Considering the above, it is clear that the SAFE document may hold certain advantages for both the investor and the investee company. However, it remains to be seen whether investors are willing to accept the risks associated with the SAFE document in its standardized form.

Introspection 101 for entrepreneurs: how attractive is your company to prospective investors?

All businesses start in exactly the same way: someone has an idea, then that person (and others) add money, resources, considerable effort and more ideas to refine the idea, create value and hopefully turn R1 into R2.

We were recently requested to address the participants at the 2015 Net Prophet Sparkup! event, as to the most fundamental legal challenges faced by start-up entrepreneurs. As the event is an exciting entry for some into the world of investor-entrepreneur relations, we spent some time discussing the manner in which investors measure the prospects of a start-up company.

We all know that in the real world, all great ideas are not created or developed equally well. Two entrepreneurs might have very similar business ideas, but the one’s name eventually shines brightly in Forbes magazine, while the other ends up among the sequestration notices in the local newspaper (with apologies to Henry Ford, Donald Trump, Walt Disney and the many more who played in both teams).

At Dommisse Attorneys, we have a passion for assisting our entrepreneurial clients in turning their sharp ideas into tangible value. On the other side of things, we also strive to see our investor clients adding real value to investment opportunities…the right opportunities! In light of this, we are in the perfect position to provide entrepreneurs with a very realistic overview of the things that make one company more attractive to investors than the next.
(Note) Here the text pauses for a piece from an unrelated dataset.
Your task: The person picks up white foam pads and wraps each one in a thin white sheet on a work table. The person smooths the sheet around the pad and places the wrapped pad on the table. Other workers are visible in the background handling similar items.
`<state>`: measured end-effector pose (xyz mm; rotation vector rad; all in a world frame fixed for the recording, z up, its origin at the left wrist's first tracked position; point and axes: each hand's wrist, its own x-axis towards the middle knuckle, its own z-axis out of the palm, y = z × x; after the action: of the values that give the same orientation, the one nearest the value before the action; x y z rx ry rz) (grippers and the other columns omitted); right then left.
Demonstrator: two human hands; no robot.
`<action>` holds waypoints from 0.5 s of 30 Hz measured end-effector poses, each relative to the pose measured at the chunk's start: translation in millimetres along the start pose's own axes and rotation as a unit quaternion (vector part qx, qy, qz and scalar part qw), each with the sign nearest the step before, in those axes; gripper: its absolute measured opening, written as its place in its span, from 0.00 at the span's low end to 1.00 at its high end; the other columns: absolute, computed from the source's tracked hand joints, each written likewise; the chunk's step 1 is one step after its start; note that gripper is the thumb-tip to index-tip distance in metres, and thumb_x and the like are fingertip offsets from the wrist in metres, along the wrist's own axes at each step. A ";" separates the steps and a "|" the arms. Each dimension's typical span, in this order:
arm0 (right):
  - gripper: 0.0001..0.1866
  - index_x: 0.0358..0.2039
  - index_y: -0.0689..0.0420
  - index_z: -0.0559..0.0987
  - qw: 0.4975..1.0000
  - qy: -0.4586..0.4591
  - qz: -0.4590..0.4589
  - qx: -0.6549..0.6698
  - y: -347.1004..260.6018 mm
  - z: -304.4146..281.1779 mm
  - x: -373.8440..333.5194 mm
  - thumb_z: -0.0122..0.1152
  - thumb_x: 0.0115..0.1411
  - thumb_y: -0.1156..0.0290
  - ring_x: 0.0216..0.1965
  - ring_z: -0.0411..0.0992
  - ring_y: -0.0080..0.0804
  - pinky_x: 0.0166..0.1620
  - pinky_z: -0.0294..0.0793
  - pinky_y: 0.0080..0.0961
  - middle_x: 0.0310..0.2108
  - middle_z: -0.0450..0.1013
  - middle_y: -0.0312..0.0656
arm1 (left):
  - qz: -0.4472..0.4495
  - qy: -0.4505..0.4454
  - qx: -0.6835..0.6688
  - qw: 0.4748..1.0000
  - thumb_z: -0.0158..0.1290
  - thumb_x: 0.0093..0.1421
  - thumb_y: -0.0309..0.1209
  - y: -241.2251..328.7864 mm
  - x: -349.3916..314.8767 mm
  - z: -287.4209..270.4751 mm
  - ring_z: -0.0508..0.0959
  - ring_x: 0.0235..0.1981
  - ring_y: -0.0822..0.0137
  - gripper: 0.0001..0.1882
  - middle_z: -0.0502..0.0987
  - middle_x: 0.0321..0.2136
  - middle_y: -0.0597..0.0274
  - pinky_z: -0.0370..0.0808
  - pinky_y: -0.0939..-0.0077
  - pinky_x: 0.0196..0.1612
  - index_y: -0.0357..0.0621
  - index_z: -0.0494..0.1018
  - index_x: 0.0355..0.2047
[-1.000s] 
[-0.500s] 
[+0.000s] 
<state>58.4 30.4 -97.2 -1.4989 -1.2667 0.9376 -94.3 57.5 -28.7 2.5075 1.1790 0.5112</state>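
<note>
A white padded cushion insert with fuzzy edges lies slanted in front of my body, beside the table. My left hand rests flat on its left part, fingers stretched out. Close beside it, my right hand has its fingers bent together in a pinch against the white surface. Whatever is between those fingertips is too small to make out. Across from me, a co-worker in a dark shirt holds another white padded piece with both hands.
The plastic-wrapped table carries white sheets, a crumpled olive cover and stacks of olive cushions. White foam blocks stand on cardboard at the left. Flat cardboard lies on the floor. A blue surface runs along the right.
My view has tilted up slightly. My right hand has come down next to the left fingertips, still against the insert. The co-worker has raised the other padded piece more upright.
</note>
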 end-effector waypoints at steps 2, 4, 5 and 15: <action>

Although this article is certainly not the alpha and omega on this topic, we thought it well to pen down our thoughts on some of the most important legal factors that investors usually consider before taking the leap.

  1. Intellectual property

The number of tech startups that have emerged in recent years highlights the importance of intellectual property (IP) as an asset from investors’ perspectives. Most importantly, investors will want to know what measures have been taken to protect a startup company’s IP. While the company can patent certain aspects of its IP (if the IP is new, a result of an inventive step taken and useful in commerce), there might be more effective ways to protect IP. If the company has IP that is not in the public domain, which the company can keep secret even while using the IP in the market, then it might be more appropriate to protect the IP as a trade secret by imposing certain protective measures. This does not require a formal registration process and might be a very cost-effective strategy to apply. If you want to explore the option of patenting an idea, it is very important that you do not to start using IP in the market before submitting your patent application, as the idea will then lose its novelty and no longer be patentable.

In most cases it will also be important to determine how the company is planning to commercialise its IP, for example, by means of licenses or franchise agreements. It is therefore fundamentally important to have a clear idea of what your company’s essential IP is and how it will be protected, developed and commercialised.

  1. Capital structure

The manner in which the ownership of a company is structured, is often referred to as its “capital structure”. While investors are likely to require you to simply rectify anything they don’t like, it is important to think carefully about the shareholding proportions when issuing shares to founders. This may be extremely difficult early on in the company’s growth cycle. Be careful when issuing shares to some shareholders for cash contributed, while issuing shares to others for services rendered to the company. While both are acceptable, the net effect can be quite surprising if you don’t consider the tax implications (i.e. that shares issued for services rendered are subject to revenue tax) or have an inaccurate view of the company’s valuation. Further to this, a company is not allowed to issue shares upfront for any deferred performance, as things can then become messy when that performance is not measurable and the parties dispute whether performance was completed or not. For this reason shares that are issued in return for any deferred contribution should be held in escrow until performance is completed. Investors do not want to be dragged into future disputes regarding the founders’ shareholding and frankly, this is the crux of a founder’s hope to get monetary returns for hard work, so make sure that the initial subscription process and terms are handled correctly.

  1. Liability

There are a million and one ways in which any company can be held liable for the loss or damages incurred by others. This may be as a result of defective products, injury caused to end users, sub-standard performance, technology glitches, etcetera. While there is no point in lying awake at night panicking about this, we understand that it can be very concerning and there are ways in which to curb a company’s risk from a legal perspective. Investors will be more comfortable investing in a company that knows exactly what its risks are and has found ways in which to carefully protect itself against exposure in this regard.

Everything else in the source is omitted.